Владимир Иванович каждый раз отмахивался. Мол, бросай, сынок, этот свой партийно-комсомольский командный стиль, он все равно не работает. Никуда не уедем, пусть даже завтра бомбы начнут рваться на улице. Вросли в этот дом всеми корнями — намертво, всю жизнь здесь прожили и тебя, оболтуса, вырастили.

Еще Елизавета — младшая сестра, куда ее? Живет вместе с родителями на своей половине дома, работает медсестрой в тамошнем фельдшерском пункте. Когда-то была замужем, но недолго. Не понравилось. С треском развелась, вернулась к отцу-матери. Теперь из Рудного практически не выезжает. По слухам, нашла там себе кого-то, теперь ему мозги окучивает.

И что? Вот и рвутся бомбы на улицах Рудного! Не предупреждали? Илья злобно плюнул в открытое окно и прибавил скорость. Реальный факт из жизни! Село Рудное ни разу до сегодняшнего дня не подвергалось обстрелам и нашествиям каких-либо войск. Заповедник! Но ведь все когда-то случается впервые.

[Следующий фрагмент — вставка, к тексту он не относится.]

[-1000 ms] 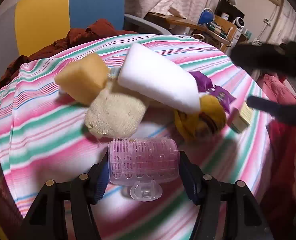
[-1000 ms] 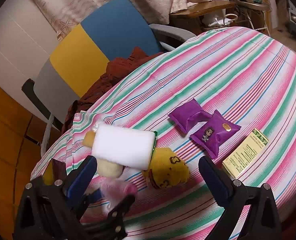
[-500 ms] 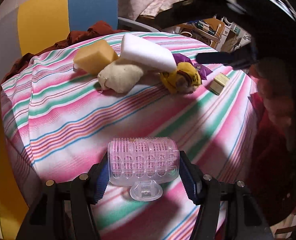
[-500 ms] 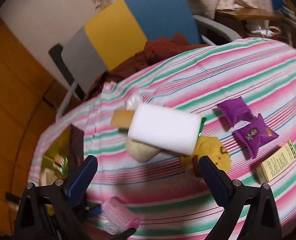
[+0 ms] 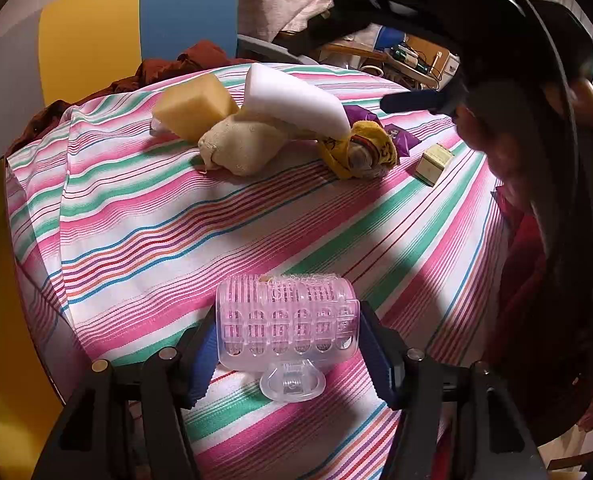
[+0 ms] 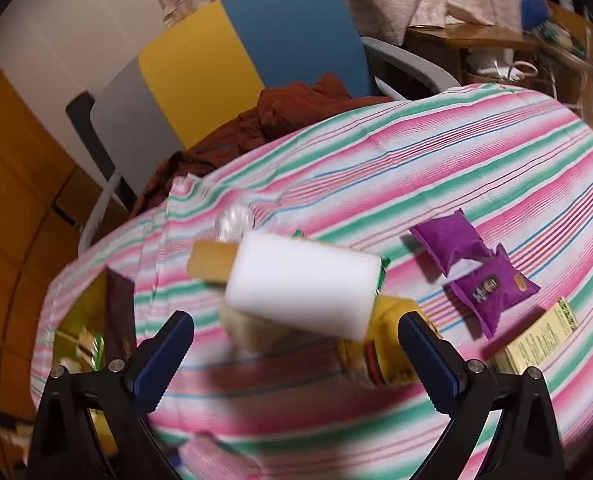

До села оставалось восемь верст. Ткач опять пересекал поле, когда из небольшого осинового леска по машине ударили автоматные очереди. Пули вздыбили проезжую часть метрах в десяти перед капотом. От неожиданности он ударил по тормозам и чуть не протаранил головой стекло. Пристегиваться не учили? В голове было сумбурно. Илья не сразу переключился на суровую реальность. Его сильно тряхнуло.

«Ливер слипся», — пошутил бы Беженцев.

Ударила вторая очередь. Пули застучали по корпусу машины, хорошо хоть, что в открытое окно не влетали.

Ткач пришел в себя, убрал ногу с тормоза, чтобы не доводить дело до полной остановки. В этом случае его точно расстреляют. Хотя соблазн был велик — выметнуться вон, залечь за обочиной и перестрелять эту публику к чертовой матери! Ведь ясно, на кого охотятся стрелки. На дверцах машины красуется символика ДНР. Мозги Ильи включились, автомат так и остался лежать на соседнем сиденье. Из леса ударила третья очередь, слава богу, «в молоко»!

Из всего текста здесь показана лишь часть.